世界最速ビジネスモデル 中国スタートアップ図鑑
(井上 達彦, 鄭 雅方 著 / 日経BP)
世界最速の立ち上がり、美しさ際立つ中国版ビジネスモデルのケーススタディ!
本書は<中国の経済事情カテゴリ>ベストセラーになっており、著名な大規模書店では平積みでお勧め図書になっています。なぜ売れているか、その理由を整理してみます。
・ ビジネスモデルのケーススタディに中国企業を取り上げている。日本とは異なり、
事業の桁(規模)がとても大きく、現在のビジネスモデルの世界最先端は、
欧米ではなく、日本でもなく、中国だと言うこと。ここから日本的発想とは
異なる新たなイノベーションが広がる可能性を感じられる。
(横展開型、融業型ビジネスの次なるステップへ?)
・ 本書のデータは、筆者や著者と関わる学生の綿密なフィールド調査に基づくもので、
分析内容にリアル感・臨場感がある。大学の情報源の広さ、奥深さを再認識できる。
・ そして最大の特徴、「システムシンキング」と「ピクト図」をビジネスモデルの
フェーズに応じて使い分け、言葉では表現しにくいところを知覚的に示し、
更なる納得感を高めている。図を見ると言いたいことが良く頭に入ってくる。
・ これは蛇足ですが、適宜挿入されているイラストが専門書的な堅さを取り除き、
読みやすい気持ち作りから読者を引き込む(書籍を売る戦略が潜んでいる?)。
他のレビューにもありますが、日本の書籍で中国企業をここまで内面から切り込んで分析、分かりやすくまとめている書籍は無かったように思います。その分析は非常に緻密、かつ斬新な視点が織り込まれていることは素晴らしいと思います。

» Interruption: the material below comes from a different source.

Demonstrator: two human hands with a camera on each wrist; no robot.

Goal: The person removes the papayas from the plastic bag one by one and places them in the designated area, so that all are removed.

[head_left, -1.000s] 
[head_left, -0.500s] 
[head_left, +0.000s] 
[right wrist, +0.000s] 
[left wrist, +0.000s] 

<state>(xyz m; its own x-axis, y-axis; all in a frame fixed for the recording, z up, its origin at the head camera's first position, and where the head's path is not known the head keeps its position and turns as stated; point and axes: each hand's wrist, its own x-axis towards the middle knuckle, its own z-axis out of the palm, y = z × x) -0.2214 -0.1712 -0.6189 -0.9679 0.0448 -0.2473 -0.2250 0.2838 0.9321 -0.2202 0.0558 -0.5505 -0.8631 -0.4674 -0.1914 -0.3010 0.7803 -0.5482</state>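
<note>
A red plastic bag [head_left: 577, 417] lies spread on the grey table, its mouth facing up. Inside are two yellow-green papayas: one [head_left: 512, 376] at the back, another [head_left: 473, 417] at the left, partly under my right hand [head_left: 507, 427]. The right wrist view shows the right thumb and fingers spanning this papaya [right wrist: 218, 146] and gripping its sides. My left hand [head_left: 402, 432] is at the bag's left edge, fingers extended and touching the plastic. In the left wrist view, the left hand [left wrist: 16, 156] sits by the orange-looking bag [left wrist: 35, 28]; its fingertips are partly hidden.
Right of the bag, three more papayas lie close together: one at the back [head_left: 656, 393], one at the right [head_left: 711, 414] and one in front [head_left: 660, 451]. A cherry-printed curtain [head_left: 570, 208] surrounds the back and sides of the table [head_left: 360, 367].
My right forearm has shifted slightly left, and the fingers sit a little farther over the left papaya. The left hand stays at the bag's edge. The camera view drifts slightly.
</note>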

本書を読んでいて思い出したのですが、2005年にエコシステムに関わる輪講をゼミで企画した際、マイケル・クスマノ著「プラットフォーム・リーダーシップ」でインテルの事例を題材にしました。当時のインテルは、IBMの時代から続いたバス・アーキテクチャの刷新に着手(ここで儲ける気はなかった),PCの拡販を目指した事業戦略を立案し、PCIバス・アーキテクチャのデファクト化を果たし、AGP や USB 規格開発に繋げました。一企業の独占的利己を排他した「公共の利益」を追求し,当時のビジネスの成功はそこから導かれたと結論付けていましたが、これが今の中国企業のビジネスモデルに置き変わっているような印象です。
企業価値を高める展開は4つのパターンに分類され、その中から「横展開」と「融行」に成長を期待させる特徴を見いだし、個々のケースに応じて図式化した説明は本書の優れた特徴です。その背景に「模倣」が鎮座していることも興味深いところです。
p.196~197、p.199 TikTok の海外展開までの成長エンジンを「横展開」とし、これを時系列にピクト図の変化とシステムシンキングから表現している図式化はとても分かりやすいです。事業分析に関わる実務にも使わせていただきたいと思います。
p.224~225、p.227 メイトゥアンのクロスセリングの成長エンジンを「融業」として、同様に図式化しており、「横展開」と対比しつつ眺めてみると、本当に分かりやすいです!
話しは変わりますが、今回取り上げられたビジネスモデルのケーススタディ全てにインフラとしてのネットが絡んでいることを複雑な心境で読み進めました。ネット社会を基盤に置いたビジネスの主体は有形から無形へ、モノからことへ、サービスへの特化は付加価値の向上へと、ビジネスで取り組むべきポイントがパラダイムシフトしていることは明らかでしょう! それを自身に重ねてみると、もはや時代遅れの中に取り残されているような恐怖感さえ覚えてしまう、この先の自分はどうあるべきか、何を目指すべきかを真剣に考える良い機会を頂けたように思っています(汗)。